Poll: Sanders Gains on Clinton in New Hampshire
A new poll shows that Bernie Sanders is closing in on Hillary Clinton in the first primary state of New Hampshire.
The Morning Consult survey released Sunday shows the Vermont senator with 32 percent support among likely Democratic voters, compared with 44 percent for Clinton. This result should offer encouragement to the independent senator from Vermont (who is running as a Democrat) – but only in his neighboring state. Consult polls conducted in other early voting states show Sanders lagging much farther behind: He trails Clinton by 42 percentage points in Iowa and by 46 points in South Carolina. In the Palmetto State, in fact, Vice President Joe Biden is the second-place finisher, 41 points behind the frontrunner. (In Iowa, “Don’t Know” comes in second with 20 percent of responses; Sanders is third with 12 percent.)
In New Hampshire, however, Sanders’ 32 percent support has him well ahead of Biden (8 percent), former Maryland Gov. Martin O’Malley (2 percent) and former Virginia Sen. Jim Webb (1 percent), according to the Consult. Notably, however, Biden is not in third place, as that distinction goes to “Don’t Know” at 11 percent.

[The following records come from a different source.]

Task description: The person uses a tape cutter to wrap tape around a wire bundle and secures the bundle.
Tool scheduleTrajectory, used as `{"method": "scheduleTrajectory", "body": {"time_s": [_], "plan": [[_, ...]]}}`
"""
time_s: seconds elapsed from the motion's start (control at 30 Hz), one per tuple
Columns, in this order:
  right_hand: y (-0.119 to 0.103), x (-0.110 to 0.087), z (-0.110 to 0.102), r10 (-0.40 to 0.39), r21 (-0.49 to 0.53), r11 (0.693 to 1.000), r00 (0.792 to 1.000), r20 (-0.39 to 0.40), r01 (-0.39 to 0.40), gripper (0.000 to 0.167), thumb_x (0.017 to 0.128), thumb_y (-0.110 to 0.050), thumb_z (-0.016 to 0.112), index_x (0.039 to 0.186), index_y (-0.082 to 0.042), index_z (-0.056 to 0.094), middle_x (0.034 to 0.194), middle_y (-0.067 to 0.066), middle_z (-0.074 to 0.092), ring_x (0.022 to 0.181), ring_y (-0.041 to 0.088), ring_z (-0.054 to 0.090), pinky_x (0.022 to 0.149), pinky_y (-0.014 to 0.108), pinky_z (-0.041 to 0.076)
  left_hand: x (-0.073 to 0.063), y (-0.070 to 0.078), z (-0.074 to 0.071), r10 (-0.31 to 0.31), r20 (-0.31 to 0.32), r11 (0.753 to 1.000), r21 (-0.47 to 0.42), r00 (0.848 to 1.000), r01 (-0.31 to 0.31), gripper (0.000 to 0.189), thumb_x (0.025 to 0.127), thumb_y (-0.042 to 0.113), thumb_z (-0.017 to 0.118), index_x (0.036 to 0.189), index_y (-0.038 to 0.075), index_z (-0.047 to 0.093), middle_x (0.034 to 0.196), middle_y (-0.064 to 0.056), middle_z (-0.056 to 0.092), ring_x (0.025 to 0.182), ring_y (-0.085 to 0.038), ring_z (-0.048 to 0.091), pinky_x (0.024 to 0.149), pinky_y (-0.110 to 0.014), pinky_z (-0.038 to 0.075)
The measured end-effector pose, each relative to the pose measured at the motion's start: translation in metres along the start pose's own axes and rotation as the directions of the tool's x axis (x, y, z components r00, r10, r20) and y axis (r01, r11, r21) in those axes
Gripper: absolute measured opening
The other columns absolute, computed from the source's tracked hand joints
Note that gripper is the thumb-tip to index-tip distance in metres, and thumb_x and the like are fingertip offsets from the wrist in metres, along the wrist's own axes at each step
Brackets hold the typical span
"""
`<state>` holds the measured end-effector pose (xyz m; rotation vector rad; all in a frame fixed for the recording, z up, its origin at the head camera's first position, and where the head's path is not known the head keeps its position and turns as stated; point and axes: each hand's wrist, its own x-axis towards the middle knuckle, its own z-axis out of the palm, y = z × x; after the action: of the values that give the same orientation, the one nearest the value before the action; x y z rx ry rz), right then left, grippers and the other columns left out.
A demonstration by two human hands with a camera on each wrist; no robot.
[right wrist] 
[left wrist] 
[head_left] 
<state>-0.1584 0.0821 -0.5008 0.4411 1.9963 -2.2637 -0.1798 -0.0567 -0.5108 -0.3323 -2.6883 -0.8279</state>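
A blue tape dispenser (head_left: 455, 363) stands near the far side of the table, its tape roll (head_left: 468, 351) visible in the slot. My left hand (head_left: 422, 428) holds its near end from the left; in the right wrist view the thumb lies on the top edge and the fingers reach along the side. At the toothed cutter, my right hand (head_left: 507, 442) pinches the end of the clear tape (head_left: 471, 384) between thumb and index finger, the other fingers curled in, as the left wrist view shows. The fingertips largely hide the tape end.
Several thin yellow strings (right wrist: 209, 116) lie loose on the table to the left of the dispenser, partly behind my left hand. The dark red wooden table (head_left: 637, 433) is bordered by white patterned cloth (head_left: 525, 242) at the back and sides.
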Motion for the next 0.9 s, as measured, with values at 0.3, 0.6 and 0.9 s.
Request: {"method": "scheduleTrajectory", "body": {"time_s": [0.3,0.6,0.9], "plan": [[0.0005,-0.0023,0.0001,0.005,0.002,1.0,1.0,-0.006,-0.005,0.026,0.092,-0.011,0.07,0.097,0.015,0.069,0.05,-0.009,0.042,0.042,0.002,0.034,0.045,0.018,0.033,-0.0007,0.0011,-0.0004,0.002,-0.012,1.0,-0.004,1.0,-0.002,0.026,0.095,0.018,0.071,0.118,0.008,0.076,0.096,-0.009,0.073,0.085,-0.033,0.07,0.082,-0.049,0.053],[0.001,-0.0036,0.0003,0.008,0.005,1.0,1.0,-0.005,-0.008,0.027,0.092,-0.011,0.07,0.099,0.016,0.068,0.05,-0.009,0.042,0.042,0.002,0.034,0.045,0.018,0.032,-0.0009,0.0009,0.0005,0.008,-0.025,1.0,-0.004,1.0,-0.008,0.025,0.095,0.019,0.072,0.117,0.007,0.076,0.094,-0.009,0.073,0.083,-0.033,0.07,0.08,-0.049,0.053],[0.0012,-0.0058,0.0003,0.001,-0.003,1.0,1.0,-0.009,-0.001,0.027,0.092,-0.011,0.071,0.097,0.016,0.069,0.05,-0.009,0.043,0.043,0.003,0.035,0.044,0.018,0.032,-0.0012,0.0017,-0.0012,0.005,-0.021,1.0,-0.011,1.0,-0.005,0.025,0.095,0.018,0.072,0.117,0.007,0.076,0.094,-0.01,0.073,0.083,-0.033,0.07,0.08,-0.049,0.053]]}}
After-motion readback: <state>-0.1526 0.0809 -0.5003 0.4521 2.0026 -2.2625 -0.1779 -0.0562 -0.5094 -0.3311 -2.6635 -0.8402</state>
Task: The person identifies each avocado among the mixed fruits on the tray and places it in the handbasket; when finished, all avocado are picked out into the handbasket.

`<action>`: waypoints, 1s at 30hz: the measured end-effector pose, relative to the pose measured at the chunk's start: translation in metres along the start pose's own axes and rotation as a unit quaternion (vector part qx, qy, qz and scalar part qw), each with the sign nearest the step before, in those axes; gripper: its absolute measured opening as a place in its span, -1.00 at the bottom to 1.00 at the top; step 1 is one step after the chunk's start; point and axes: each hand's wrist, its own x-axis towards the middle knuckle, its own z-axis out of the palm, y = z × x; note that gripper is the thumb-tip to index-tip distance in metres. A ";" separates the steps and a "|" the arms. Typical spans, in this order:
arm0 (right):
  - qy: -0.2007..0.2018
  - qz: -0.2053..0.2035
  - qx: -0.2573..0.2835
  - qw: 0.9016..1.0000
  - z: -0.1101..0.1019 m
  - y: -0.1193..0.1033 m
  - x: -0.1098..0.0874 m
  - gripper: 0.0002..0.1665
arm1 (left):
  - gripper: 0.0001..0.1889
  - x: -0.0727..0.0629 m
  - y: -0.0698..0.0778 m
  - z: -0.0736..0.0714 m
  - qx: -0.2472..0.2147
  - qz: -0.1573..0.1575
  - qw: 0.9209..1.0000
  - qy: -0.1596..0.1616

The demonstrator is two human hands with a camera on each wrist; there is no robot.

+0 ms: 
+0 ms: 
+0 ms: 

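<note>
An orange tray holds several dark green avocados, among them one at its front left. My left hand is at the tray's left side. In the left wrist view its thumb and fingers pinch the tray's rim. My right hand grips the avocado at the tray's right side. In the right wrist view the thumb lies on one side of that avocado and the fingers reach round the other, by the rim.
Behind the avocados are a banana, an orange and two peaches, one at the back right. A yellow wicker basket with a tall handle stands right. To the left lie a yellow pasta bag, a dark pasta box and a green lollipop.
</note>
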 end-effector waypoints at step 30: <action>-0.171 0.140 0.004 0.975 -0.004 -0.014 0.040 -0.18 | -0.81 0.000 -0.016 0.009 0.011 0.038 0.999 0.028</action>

Only Clinton, Sanders and O’Malley have declared their candidacy, along with former Rhode Island Gov. Lincoln Chafee, who failed to register in the Iowa and New Hampshire polls, and drew 1 percent in South Carolina.
Sanders has been gaining on Clinton elsewhere. Last week, he placed a relatively close second in the Wisconsin Democratic Party’s presidential straw poll, winning 41 percent of the 551 delegates’ votes to Clinton’s 49 percent.
In the RealClearPolitics average for New Hampshire, Sanders trails Clinton by 28.5 percentage points.
Nationally, the RCP average has Clinton in front with a whopping 59 percent of support to Sanders’ 11.5 percent, Biden’s 11.3 percent, O’Malley’s 2.3 percent, Webb’s 1.5 percent and Chafee at 0.8 percent.
The Morning Consult survey, conducted May 31-June 8 online and by phone, has a margin of error of plus or minus three percentage points in Iowa, South Carolina, and New Hampshire individually and six percentage points when all three polls are lumped together. The Iowa poll surveyed 905 registered voters, 313 of whom said that they intended to vote in the Democratic caucuses; in New Hampshire, the group polled 816 registered voters, 279 of whom planned to vote in that state’s Democratic primary; and in South Carolina, 906 register voters were polled, including 309 who planned to vote in the Democratic primary.